>>>
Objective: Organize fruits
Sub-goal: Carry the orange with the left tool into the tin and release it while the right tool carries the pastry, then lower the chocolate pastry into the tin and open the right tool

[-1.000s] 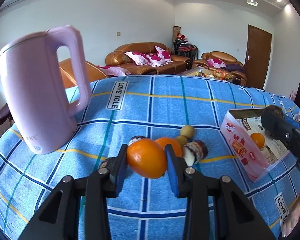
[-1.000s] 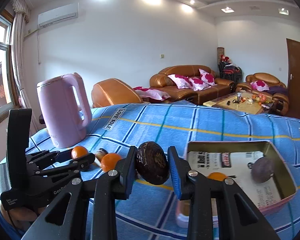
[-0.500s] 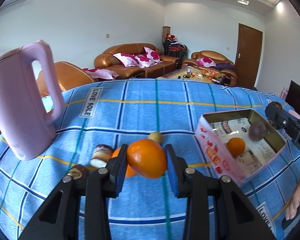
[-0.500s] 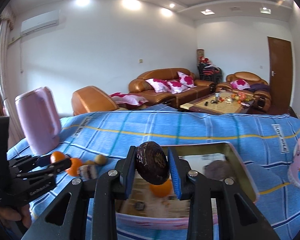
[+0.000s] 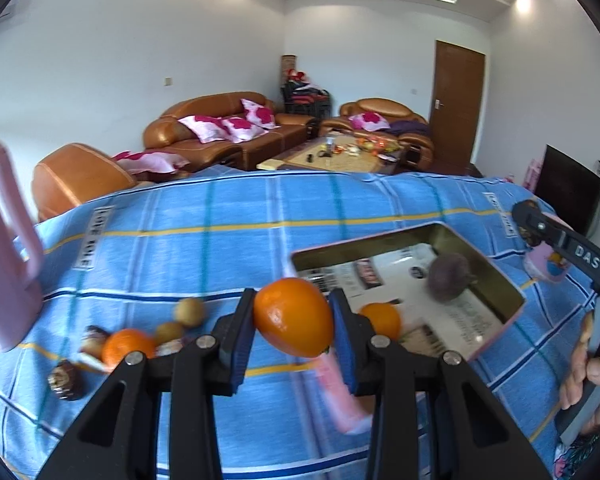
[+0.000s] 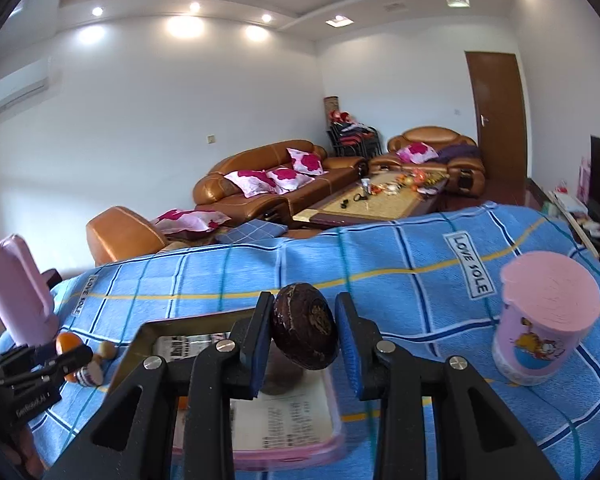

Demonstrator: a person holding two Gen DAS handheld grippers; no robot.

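Room first: white walls, recessed ceiling lights, brown leather sofas (image 5: 228, 128) with pink-and-white cushions, a low coffee table (image 6: 380, 200) cluttered with small stuff, brown door (image 5: 458, 100) at right. Work surface is a table under a blue plaid cloth (image 5: 228, 240), white labels on it reading "LOVE SOLE". Pink kettle (image 5: 4, 264) stands at the cloth's left edge; pink cup (image 6: 544, 316) with a cartoon print stands to the right of the tin, apart from it. Open pink tin (image 5: 504, 324) with printed paper in the bottom sits on the cloth, holding one orange (image 5: 382, 320) and a dull purple fruit (image 5: 450, 276). Left gripper (image 5: 293, 320) angled downward, raised off the cloth near the tin's left corner, fingers clamped on a second orange fruit (image 5: 294, 316), pads pressing both sides. Right gripper (image 6: 304, 332) also tilted down, over the tin, fingers pinched on a dark brown wrinkled fruit (image 6: 304, 332). From the left view the right tool's body shows white "DAS" lettering, a hand (image 5: 588, 364) wrapped on its handle. Loose on the cloth left of the tin: another orange (image 5: 126, 346), two small tan fruits (image 5: 188, 312), a dark brown fruit (image 5: 66, 380), other pieces too blurred to tell.
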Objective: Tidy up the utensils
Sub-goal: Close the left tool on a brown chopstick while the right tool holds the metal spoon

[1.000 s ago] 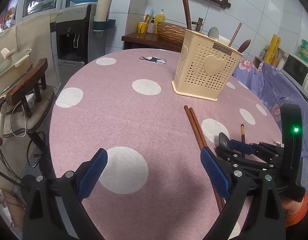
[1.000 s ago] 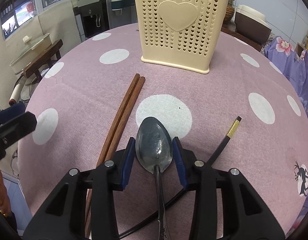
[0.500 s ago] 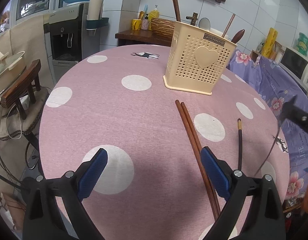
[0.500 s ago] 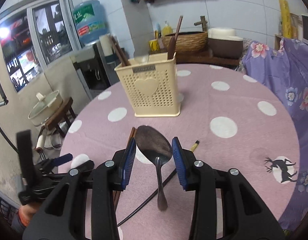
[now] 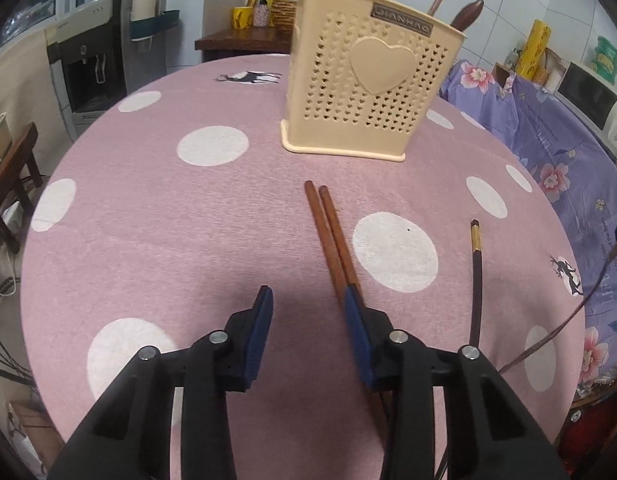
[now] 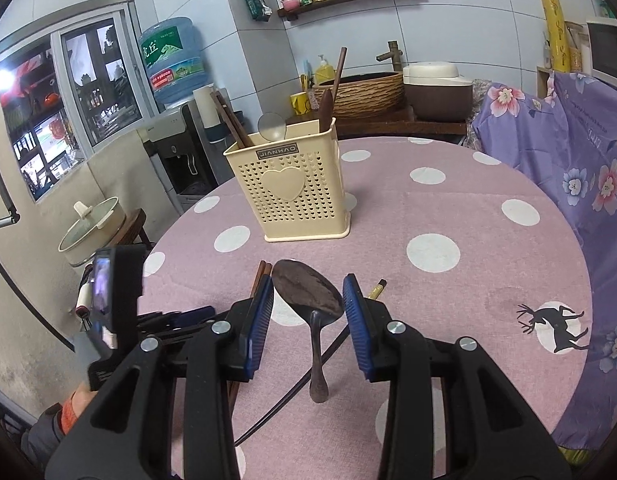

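My right gripper (image 6: pixel 308 286) is shut on a dark metal spoon (image 6: pixel 318 360), held above the table with its bowl up between the pads. My left gripper (image 5: pixel 308 308) hangs low over the pink dotted tablecloth (image 5: pixel 148 220); its jaws are closing with only cloth between them. A pair of brown chopsticks (image 5: pixel 328 228) runs under its right finger. A black chopstick with a gold tip (image 5: pixel 476 264) lies further right. The cream utensil holder (image 5: pixel 368 80) (image 6: pixel 288 192) stands upright beyond, with a few utensils in it.
The round table's edge (image 5: pixel 40 280) drops off at the left and near side. A purple floral cloth (image 6: pixel 580 168) covers furniture on the right. A water dispenser (image 6: pixel 176 140) and a lidded pot (image 6: pixel 92 228) on a stool stand to the left.
The left jaws have narrowed and that gripper has moved forward, closer to the brown chopsticks and the holder. The right gripper has lifted the spoon off the table, then held about still.
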`<state>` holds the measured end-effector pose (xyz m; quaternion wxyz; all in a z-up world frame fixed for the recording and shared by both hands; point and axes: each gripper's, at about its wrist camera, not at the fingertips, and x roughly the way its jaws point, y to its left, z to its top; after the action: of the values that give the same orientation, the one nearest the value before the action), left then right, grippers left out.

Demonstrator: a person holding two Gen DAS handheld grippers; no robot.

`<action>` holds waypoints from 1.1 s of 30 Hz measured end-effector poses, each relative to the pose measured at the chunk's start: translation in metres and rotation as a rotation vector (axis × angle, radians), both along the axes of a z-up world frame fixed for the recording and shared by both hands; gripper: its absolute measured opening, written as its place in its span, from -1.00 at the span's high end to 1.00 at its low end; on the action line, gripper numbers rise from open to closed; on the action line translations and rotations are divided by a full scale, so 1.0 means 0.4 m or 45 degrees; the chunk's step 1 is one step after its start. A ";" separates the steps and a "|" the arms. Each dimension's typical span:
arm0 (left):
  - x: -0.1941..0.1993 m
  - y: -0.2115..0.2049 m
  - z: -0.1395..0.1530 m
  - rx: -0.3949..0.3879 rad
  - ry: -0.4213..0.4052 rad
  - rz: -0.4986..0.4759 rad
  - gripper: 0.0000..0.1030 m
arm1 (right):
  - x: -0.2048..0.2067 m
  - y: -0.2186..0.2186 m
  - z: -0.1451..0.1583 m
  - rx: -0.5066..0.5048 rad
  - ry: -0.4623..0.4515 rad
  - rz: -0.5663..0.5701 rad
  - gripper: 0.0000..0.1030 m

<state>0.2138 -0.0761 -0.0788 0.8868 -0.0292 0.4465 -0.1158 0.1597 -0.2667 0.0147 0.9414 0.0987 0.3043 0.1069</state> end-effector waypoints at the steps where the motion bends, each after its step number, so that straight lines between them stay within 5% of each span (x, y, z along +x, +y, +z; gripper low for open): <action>1: 0.001 -0.009 -0.002 0.013 -0.002 -0.005 0.29 | 0.000 0.000 -0.001 0.003 0.001 0.003 0.29; 11: 0.002 -0.003 -0.008 0.170 -0.037 0.051 0.30 | -0.016 0.003 0.007 -0.021 -0.027 -0.017 0.29; 15: 0.010 0.056 0.016 0.063 -0.012 0.084 0.30 | -0.025 -0.005 0.012 -0.011 -0.042 -0.024 0.29; 29: 0.109 0.047 -0.004 0.142 0.054 0.185 0.30 | -0.021 0.000 0.019 -0.009 -0.059 -0.046 0.31; 33: 0.131 0.034 -0.007 0.189 0.044 0.204 0.55 | -0.019 0.002 0.020 -0.011 -0.061 -0.046 0.31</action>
<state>0.2660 -0.0624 -0.0816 0.8851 -0.0012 0.4653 -0.0106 0.1523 -0.2660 0.0228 0.9506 0.0977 0.2803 0.0910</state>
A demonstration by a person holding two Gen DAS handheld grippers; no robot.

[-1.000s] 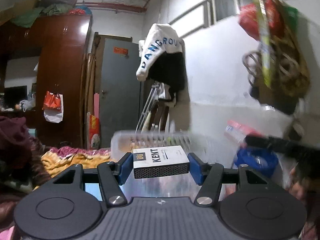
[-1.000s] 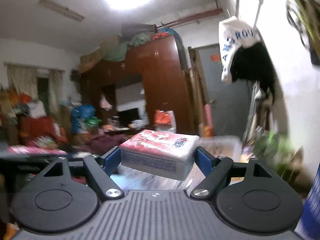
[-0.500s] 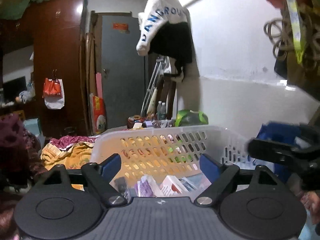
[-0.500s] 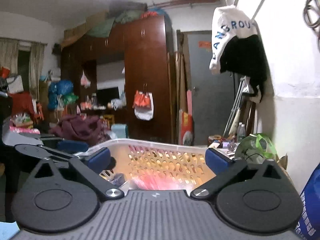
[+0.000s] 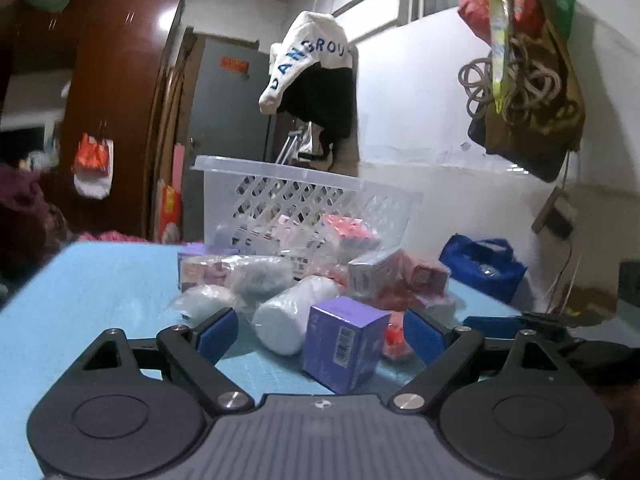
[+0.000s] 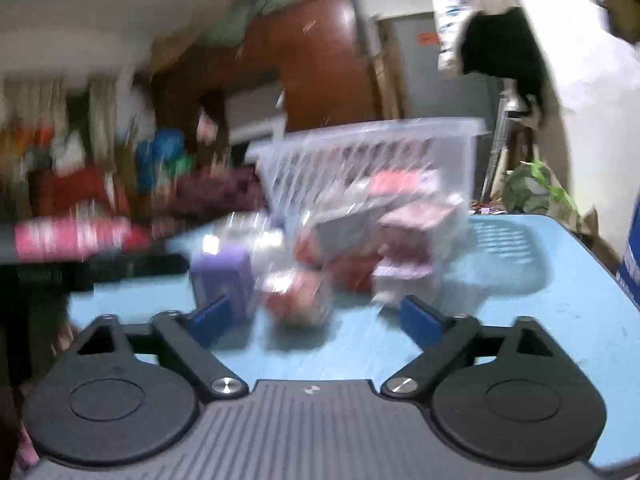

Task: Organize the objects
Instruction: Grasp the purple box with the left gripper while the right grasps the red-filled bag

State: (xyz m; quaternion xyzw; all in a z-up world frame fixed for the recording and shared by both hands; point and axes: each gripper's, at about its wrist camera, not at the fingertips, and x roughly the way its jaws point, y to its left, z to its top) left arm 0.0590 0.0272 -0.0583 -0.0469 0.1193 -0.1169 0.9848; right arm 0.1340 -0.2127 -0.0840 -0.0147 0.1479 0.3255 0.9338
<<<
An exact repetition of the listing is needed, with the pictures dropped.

Objective: Organize fruits
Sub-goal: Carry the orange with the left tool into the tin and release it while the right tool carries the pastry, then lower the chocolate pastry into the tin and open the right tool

[-1.000s] 
[-1.000s] 
[-0.500s] 
[-0.500s] 
[+0.000s] 
[+0.000s] 

Demonstrator: a person holding two Gen DAS handheld grippers; no robot.

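Room first: white walls, recessed ceiling lights, brown leather sofas (image 5: 228, 128) with pink-and-white cushions, a low coffee table (image 6: 380, 200) cluttered with small stuff, brown door (image 5: 458, 100) at right. Work surface is a table under a blue plaid cloth (image 5: 228, 240), white labels on it reading "LOVE SOLE". Pink kettle (image 5: 4, 264) stands at the cloth's left edge; pink cup (image 6: 544, 316) with a cartoon print stands to the right of the tin, apart from it. Open pink tin (image 5: 504, 324) with printed paper in the bottom sits on the cloth, holding one orange (image 5: 382, 320) and a dull purple fruit (image 5: 450, 276). Left gripper (image 5: 293, 320) angled downward, raised off the cloth near the tin's left corner, fingers clamped on a second orange fruit (image 5: 294, 316), pads pressing both sides. Right gripper (image 6: 304, 332) also tilted down, over the tin, fingers pinched on a dark brown wrinkled fruit (image 6: 304, 332). From the left view the right tool's body shows white "DAS" lettering, a hand (image 5: 588, 364) wrapped on its handle. Loose on the cloth left of the tin: another orange (image 5: 126, 346), two small tan fruits (image 5: 188, 312), a dark brown fruit (image 5: 66, 380), other pieces too blurred to tell.
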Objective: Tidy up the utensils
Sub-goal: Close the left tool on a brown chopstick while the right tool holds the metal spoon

[1.000 s ago] 
[1.000 s ago] 
[0.500 s ago] 
[0.500 s ago] 
[now] 
[now] 

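My right gripper (image 6: pixel 308 286) is shut on a dark metal spoon (image 6: pixel 318 360), held above the table with its bowl up between the pads. My left gripper (image 5: pixel 308 308) hangs low over the pink dotted tablecloth (image 5: pixel 148 220); its jaws are closing with only cloth between them. A pair of brown chopsticks (image 5: pixel 328 228) runs under its right finger. A black chopstick with a gold tip (image 5: pixel 476 264) lies further right. The cream utensil holder (image 5: pixel 368 80) (image 6: pixel 288 192) stands upright beyond, with a few utensils in it.
The round table's edge (image 5: pixel 40 280) drops off at the left and near side. A purple floral cloth (image 6: pixel 580 168) covers furniture on the right. A water dispenser (image 6: pixel 176 140) and a lidded pot (image 6: pixel 92 228) on a stool stand to the left.
The left jaws have narrowed and that gripper has moved forward, closer to the brown chopsticks and the holder. The right gripper has lifted the spoon off the table, then held about still.
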`<state>` holds the measured end-effector pose (xyz m; quaternion wxyz; all in a z-up world frame fixed for the recording and shared by both hands; point and axes: each gripper's, at about its wrist camera, not at the fingertips, and x roughly the way its jaws point, y to its left, z to its top; after the action: of the values that give the same orientation, the one nearest the value before the action), left then right, grippers left out.

Demonstrator: a person holding two Gen DAS handheld grippers; no robot.

`<action>` holds waypoints from 1.1 s of 30 Hz measured end-effector poses, each relative to the pose measured at the chunk's start: translation in metres and rotation as a rotation vector (axis × angle, radians), both along the axes of a z-up world frame fixed for the recording and shared by both hands; gripper: its absolute measured opening, written as its place in its span, from -1.00 at the span's high end to 1.00 at its low end; on the action line, gripper numbers rise from open to closed; on the action line translations and rotations are divided by a full scale, so 1.0 means 0.4 m or 45 degrees; the chunk's step 1 is one step after its start. A ";" separates the steps and a "|" the arms. Each dimension's typical span:
arm0 (left):
  - x: -0.1941..0.1993 m
  - y: -0.2115..0.2049 m
  - z: -0.1395..0.1530 m
  - rx: -0.3949..0.3879 rad
  - ry: -0.4213..0.4052 rad
  - rz: -0.4986..0.4759 rad
  - gripper: 0.0000..0.1030 m
arm1 (right):
  - x: -0.2048..0.2067 m
  - y: -0.2186..0.2186 m
  - z: -0.1451..0.1583 m
  - rx: -0.5066..0.5048 rad
  - ry: -0.4623..0.4515 rad
  - rz: -0.5663..0.5701 rad
  - gripper: 0.0000..0.1030 m

<state>0.2138 -0.0761 -0.0788 0.8868 -0.0292 0.4465 -0.1158 0.1597 -0.2667 0.0147 0.9414 0.0987 0.3043 0.1069</state> end-effector waypoints at the steps where the motion bends, each after its step number, so that straight lines between them stay within 5% of each span (x, y, z along +x, +y, +z; gripper low for open): <action>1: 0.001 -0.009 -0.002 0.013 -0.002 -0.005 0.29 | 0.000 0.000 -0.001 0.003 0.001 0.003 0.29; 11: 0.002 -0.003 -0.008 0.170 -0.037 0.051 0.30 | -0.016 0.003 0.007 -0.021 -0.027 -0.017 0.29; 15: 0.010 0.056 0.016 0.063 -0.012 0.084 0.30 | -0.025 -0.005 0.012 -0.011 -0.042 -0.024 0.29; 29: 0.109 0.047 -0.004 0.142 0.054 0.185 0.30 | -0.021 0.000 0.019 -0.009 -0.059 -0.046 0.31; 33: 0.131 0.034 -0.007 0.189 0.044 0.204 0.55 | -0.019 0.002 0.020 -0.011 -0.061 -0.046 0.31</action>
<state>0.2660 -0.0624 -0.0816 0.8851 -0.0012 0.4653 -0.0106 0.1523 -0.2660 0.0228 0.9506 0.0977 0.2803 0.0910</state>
A demonstration by a person holding two Gen DAS handheld grippers; no robot.

[-1.000s] 
[-1.000s] 
[-0.500s] 
[-0.500s] 
[+0.000s] 
[+0.000s] 

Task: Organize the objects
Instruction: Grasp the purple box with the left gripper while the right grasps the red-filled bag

State: (xyz m; quaternion xyzw; all in a z-up world frame fixed for the recording and shared by both hands; point and axes: each gripper's, at about its wrist camera, not at the fingertips, and x roughly the way its jaws point, y to its left, z to its top) left arm 0.0590 0.0272 -0.0583 -0.0469 0.1193 -0.1169 0.9848; right arm 0.1340 -0.2127 -0.0840 -0.0147 0.1479 0.3255 0.9338

The exercise is complete with this answer.